▶ TASK INSTRUCTIONS: Where the listing below reaches the line containing "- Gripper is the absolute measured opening", start writing out lines exactly, and stop once the line containing "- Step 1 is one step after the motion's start" has been written.

▶ SOURCE DATA:
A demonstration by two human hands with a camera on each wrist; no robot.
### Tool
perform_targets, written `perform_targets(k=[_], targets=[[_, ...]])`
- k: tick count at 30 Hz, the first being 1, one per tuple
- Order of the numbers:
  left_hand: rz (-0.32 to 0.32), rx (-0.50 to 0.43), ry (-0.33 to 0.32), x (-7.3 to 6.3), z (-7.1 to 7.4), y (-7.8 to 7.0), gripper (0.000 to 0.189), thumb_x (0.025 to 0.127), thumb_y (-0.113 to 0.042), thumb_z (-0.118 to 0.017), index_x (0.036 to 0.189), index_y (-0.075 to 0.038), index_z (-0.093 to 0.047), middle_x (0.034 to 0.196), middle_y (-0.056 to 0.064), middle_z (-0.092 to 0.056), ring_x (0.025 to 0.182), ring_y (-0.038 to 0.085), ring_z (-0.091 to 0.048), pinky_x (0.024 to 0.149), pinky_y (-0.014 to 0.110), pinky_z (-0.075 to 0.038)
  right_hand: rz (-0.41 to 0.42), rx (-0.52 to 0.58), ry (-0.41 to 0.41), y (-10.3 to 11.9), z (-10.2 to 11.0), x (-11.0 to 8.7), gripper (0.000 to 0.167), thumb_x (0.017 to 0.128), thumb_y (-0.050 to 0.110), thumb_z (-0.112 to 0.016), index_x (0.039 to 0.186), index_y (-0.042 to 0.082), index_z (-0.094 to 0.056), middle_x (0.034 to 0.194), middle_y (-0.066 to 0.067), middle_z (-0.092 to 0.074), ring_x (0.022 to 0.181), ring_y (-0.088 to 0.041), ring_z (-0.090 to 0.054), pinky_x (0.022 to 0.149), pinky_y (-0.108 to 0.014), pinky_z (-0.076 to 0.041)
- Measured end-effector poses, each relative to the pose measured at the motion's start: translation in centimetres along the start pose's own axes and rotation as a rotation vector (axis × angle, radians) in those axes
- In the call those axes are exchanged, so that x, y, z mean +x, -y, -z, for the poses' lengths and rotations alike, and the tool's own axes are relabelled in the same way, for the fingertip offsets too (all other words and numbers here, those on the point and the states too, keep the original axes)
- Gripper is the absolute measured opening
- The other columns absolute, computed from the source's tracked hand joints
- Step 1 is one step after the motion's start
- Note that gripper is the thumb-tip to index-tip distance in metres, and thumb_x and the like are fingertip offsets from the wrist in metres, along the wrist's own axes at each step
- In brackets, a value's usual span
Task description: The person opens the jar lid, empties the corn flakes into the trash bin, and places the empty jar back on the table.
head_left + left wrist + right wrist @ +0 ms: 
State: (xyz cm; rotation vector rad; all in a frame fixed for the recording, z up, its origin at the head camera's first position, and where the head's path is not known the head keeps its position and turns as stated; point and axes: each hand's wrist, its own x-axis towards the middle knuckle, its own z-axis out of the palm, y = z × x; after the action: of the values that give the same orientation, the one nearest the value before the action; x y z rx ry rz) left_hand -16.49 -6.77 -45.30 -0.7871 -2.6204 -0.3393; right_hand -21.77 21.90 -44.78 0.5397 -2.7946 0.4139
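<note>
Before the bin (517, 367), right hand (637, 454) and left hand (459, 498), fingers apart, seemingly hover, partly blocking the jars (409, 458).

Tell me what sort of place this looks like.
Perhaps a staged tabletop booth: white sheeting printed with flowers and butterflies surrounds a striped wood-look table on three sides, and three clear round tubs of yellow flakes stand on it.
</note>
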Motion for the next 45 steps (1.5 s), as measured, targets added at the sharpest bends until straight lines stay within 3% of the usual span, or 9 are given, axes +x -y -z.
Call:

▶ EXPECTED OUTPUT:
- Gripper is the absolute measured opening
- The other columns absolute, computed from the source's tracked hand joints
- Step 1 is one step after the motion's start

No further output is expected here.